> _TASK OBJECTIVE_
Apart from the pictures, which must be omitted, restate the data exactly.

##########

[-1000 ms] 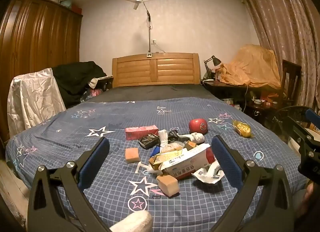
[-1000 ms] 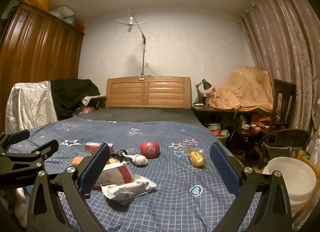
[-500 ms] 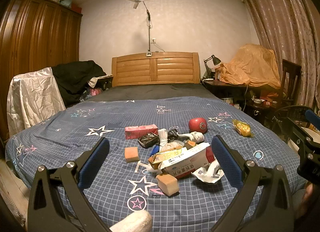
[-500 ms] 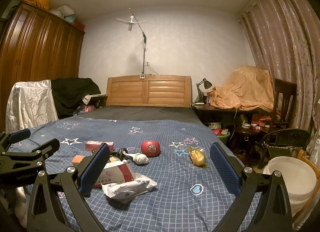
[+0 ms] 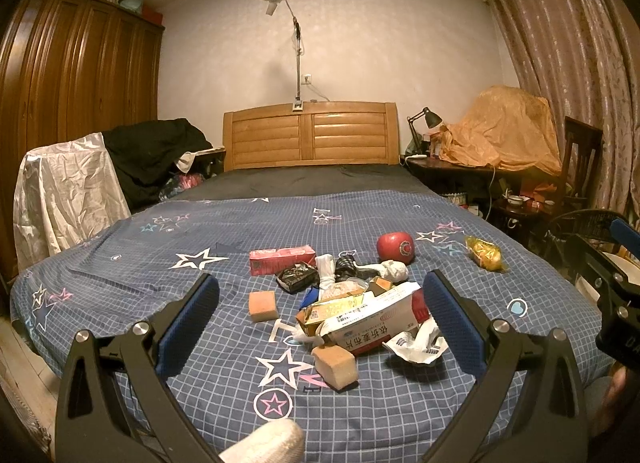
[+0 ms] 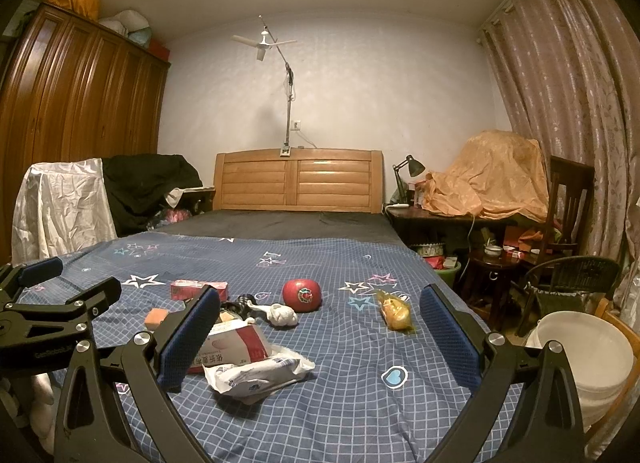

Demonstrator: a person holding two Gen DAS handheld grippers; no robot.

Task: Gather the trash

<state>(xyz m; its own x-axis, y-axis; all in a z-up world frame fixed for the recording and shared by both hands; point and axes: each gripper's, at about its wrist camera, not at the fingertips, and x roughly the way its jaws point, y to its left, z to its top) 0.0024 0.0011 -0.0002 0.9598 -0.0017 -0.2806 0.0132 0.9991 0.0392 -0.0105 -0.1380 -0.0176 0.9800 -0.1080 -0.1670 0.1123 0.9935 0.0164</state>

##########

> _SOLUTION BELOW_
[-1000 ms] 
[-1000 ms] 
[-500 ms] 
[-500 ms] 
[+0 ms] 
[+0 ms] 

Demonstrator: a person holding two Gen DAS handheld grippers; no robot.

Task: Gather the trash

<state>(xyz m; its own x-axis, y-axis; all in a z-up world frame fixed for the recording and shared by both hands; point and axes: each gripper's, at about its wrist camera, not at the fingertips, and x roughly the way its jaws point, y to its left, z to its top) 0.0024 0.0011 -0.0002 0.9598 -0.0017 -0.2806 0.0132 0.9991 0.0392 -0.0105 -0.1380 -0.0176 0.9800 -0.1080 -0.1670 0.1123 0.9935 0.0164</state>

With that, the answer is finished.